The Seattle Children’s Hospital is one employer uniquely attuned to that parking demand. On an average day, the hospital draws about 6,000 people, but only has 1,200 parking spots. In addition, as a condition for its future expansion, Seattle mandated that the hospital reduce its drive-alone commutes to 30 percent by 2030, an ambitious goal for an employer located outside the city’s urban core.

Jamie Cheney, the hospital’s director of transportation, explained at the ACT conference how parking had been addressed twofold: by allowing only daily rates that are adjusted annually (since monthly rates ultimately create a driving incentive), and by subsidizing non-driving commuters. Similar to Sonos, they loan bikes to employees who ride at least two days a week, even offering biking classes and a service shop on-campus. Any employee who logs a non-driving commute trip receives a $4 bonus.
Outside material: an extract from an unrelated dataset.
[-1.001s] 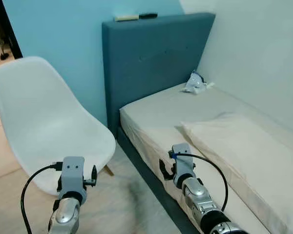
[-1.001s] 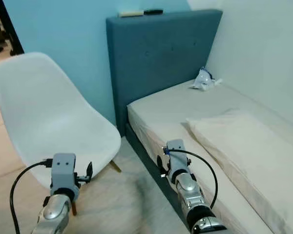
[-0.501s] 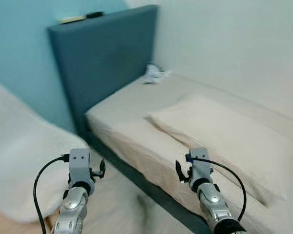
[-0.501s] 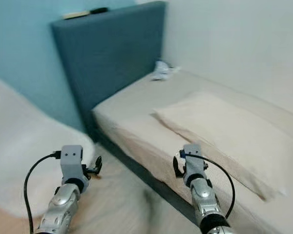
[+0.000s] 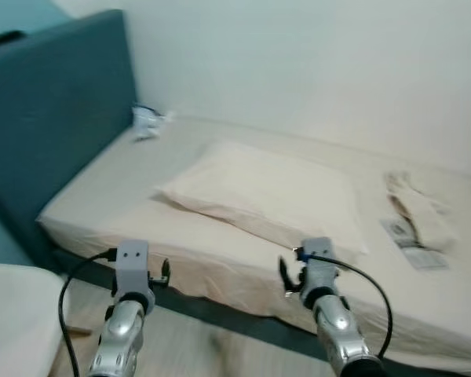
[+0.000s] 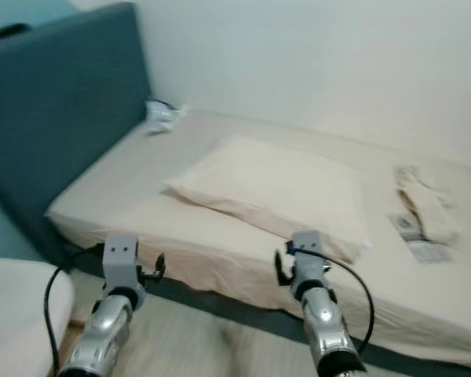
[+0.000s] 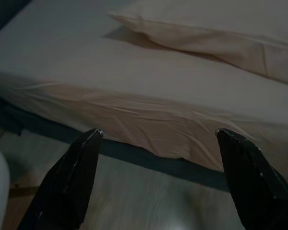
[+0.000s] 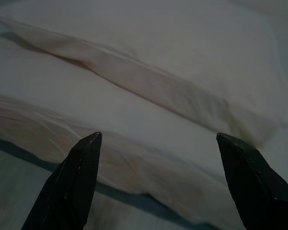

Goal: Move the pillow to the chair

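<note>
Head views soft with blur: chair (image 5: 12, 322) cut off at the 8 o'clock corner, just a pale seat edge, and the small white item (image 5: 147, 122) by the blue headboard (image 5: 55, 133) can't be identified. Pillow (image 5: 267, 192) lies flat mid-bed (image 6: 141, 212), cloth and paper (image 5: 414, 224) off at 3 o'clock. Wrist views, dim, show left gripper (image 7: 158, 177) and right gripper (image 8: 158, 177) spread wide, empty, short of the mattress edge, pillow beyond at 12 o'clock
</note>
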Tool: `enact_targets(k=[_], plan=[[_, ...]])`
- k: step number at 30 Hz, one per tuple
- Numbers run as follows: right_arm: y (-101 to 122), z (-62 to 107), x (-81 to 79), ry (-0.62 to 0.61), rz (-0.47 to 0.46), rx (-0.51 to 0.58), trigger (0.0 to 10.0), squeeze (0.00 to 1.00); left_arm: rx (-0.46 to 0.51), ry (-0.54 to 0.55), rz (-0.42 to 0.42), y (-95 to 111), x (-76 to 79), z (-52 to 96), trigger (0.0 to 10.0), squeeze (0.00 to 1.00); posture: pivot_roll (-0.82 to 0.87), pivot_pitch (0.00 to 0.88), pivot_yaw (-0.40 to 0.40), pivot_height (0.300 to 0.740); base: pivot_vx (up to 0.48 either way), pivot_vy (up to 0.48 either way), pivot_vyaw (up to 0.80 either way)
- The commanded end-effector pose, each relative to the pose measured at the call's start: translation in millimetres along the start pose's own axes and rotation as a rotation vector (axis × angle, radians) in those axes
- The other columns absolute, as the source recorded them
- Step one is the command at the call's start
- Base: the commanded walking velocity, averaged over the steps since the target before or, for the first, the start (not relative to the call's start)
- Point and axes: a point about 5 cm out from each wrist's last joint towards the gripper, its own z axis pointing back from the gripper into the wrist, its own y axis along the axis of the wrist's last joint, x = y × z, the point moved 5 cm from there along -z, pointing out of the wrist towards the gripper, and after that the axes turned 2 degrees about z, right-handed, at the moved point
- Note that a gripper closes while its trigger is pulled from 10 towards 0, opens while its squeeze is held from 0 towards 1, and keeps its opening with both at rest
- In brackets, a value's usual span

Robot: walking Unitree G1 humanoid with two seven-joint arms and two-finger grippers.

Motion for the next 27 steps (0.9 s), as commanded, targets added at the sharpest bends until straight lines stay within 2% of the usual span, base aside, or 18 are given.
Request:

The hospital is already well on its way to the ambitious drive-alone goal: in the last 20 years, it has reduced the number of commutes by single-occupant vehicles by 35 percentage points – to 38 percent. About 20 percent of employees carpool and another 20 percent take transit, and the 9 percent biking rate is just short of its 10 percent goal.

As a children’s hospital, Cheney noted that SCH has a unique driver for reducing driving, idling, and congestion around its campus: many patients suffer from respiratory conditions that are exacerbated by nearby car exhaust. Asthma and bronchitis comprise the first and third, respectively, most common reasons for admission to the hospital. Depending on an employer or building’s demography and location, the rationale behind “transportation demand management” investments often extends past the more immediate traffic concerns.

The slate of incentives that Sonos and Seattle Children’s Hospital offer aren’t exactly the norm for TDM programs – each company has unique circumstances that informs their potential offerings. But the two case studies demonstrate the full array of options available to employers that can help influence employees’ commuting decisions.